> DIRECTIONS FOR THIS TASK:
The whole listing below is to be returned without alteration.

> SUPPLIED MATERIAL:
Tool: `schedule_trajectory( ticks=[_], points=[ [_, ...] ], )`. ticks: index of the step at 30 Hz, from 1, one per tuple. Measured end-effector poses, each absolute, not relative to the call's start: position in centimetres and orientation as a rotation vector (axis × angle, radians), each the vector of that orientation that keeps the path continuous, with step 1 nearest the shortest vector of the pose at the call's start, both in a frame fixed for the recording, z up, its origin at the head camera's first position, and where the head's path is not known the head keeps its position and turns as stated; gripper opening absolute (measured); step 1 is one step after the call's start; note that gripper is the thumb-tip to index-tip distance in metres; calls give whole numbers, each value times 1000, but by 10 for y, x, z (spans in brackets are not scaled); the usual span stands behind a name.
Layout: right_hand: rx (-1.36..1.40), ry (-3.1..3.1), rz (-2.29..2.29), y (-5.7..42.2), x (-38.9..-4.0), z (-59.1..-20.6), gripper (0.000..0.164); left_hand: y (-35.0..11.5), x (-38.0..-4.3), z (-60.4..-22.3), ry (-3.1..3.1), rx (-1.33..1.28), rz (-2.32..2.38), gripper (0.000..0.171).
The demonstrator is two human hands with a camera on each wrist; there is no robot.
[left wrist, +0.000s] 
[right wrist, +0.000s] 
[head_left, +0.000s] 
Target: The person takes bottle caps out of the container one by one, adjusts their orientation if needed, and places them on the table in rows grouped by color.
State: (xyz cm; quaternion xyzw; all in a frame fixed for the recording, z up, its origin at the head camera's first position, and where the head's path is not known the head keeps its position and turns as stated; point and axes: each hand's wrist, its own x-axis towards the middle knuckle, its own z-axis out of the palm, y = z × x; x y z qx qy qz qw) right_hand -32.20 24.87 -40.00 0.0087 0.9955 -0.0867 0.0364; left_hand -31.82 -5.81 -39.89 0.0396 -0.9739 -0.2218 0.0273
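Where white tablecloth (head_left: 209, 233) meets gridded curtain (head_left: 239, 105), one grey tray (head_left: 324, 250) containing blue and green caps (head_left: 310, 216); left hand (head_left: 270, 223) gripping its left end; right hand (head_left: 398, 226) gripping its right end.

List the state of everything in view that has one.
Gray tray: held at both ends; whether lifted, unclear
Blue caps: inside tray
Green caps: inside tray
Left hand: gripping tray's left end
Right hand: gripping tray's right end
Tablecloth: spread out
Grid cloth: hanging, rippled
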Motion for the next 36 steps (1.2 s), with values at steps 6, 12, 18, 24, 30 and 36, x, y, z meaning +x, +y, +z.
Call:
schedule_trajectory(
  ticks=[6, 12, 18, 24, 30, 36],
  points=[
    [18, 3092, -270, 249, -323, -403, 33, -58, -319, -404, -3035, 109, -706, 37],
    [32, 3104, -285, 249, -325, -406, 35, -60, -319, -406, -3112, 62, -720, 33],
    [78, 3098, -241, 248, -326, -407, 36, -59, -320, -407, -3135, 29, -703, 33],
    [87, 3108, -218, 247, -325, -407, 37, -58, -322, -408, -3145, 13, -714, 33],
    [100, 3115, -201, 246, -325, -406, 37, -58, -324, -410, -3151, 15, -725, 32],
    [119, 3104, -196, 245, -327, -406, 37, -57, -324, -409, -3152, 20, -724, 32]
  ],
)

> RESPONSE:
Tool: `schedule_trajectory( ticks=[_], points=[ [_, ...] ], )`. ticks: index of the step at 30 Hz, from 1, one per tuple. Measured end-effector poses, each absolute, not relative to the call's start: position in centimetres and orientation as a rotation vector (axis × angle, radians), each the vector of that orientation that keeps the path continuous, with step 1 nearest the shortest vector of the pose at the call's start, both in a frame fixed for the recording, z up, its origin at the head camera's first position, and where the head's path is not known the head keeps its position and turns as stated; gripper opening absolute (measured); step 1 is one step after the call's start; note that gripper is the thumb-tip to index-tip distance in metres; calls give whole numbers, each value times 1000, but by 10 for y, x, z (spans in brackets are not scaled); the usual span stands behind a name.
Layout: right_hand: rx (-1.36..1.40), ry (-3.1..3.1), rz (-2.29..2.29), y (-5.7..42.2), x (-38.9..-4.0), z (-59.1..-20.6), gripper (0.000..0.164); left_hand: y (-35.0..11.5), x (-38.0..-4.3), z (-60.4..-22.3), ry (-3.1..3.1), rx (-1.33..1.28), rz (-2.32..2.38), gripper (0.000..0.171).
The demonstrator is two human hands with a camera on each wrist; there is no robot.
[left wrist, +0.000s] 
[right wrist, +0.000s] 
[head_left, +0.000s] 
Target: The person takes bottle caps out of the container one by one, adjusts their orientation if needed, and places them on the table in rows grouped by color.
State: (xyz cm; quaternion xyzw; all in a frame fixed for the recording, z up, its origin at the head camera's first position, and where the head's path is not known the head keeps its position and turns as stated; point and axes: each hand's wrist, its own x-axis towards the middle knuckle, its own z-axis out of the palm, y = z × x; x y z qx qy qz qw) right_hand -32.20 24.87 -40.00 0.0087 0.9955 -0.0867 0.0364; left_hand -31.82 -5.81 -39.89 0.0396 -0.9739 -0.2218 0.0273
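Where white tablecloth (head_left: 209, 233) meets gridded curtain (head_left: 239, 105), one grey tray (head_left: 324, 250) containing blue and green caps (head_left: 310, 216); left hand (head_left: 270, 223) gripping its left end; right hand (head_left: 398, 226) gripping its right end.

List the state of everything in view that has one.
Gray tray: held at both ends; whether lifted, unclear
Blue caps: inside tray
Green caps: inside tray
Left hand: gripping tray's left end
Right hand: gripping tray's right end
Tablecloth: spread out
Grid cloth: hanging, rippled
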Motion for the next 36 steps (1.2 s), with values at steps 6, 12, 18, 24, 30 and 36, x, y, z meaning +x, +y, +z.
Call:
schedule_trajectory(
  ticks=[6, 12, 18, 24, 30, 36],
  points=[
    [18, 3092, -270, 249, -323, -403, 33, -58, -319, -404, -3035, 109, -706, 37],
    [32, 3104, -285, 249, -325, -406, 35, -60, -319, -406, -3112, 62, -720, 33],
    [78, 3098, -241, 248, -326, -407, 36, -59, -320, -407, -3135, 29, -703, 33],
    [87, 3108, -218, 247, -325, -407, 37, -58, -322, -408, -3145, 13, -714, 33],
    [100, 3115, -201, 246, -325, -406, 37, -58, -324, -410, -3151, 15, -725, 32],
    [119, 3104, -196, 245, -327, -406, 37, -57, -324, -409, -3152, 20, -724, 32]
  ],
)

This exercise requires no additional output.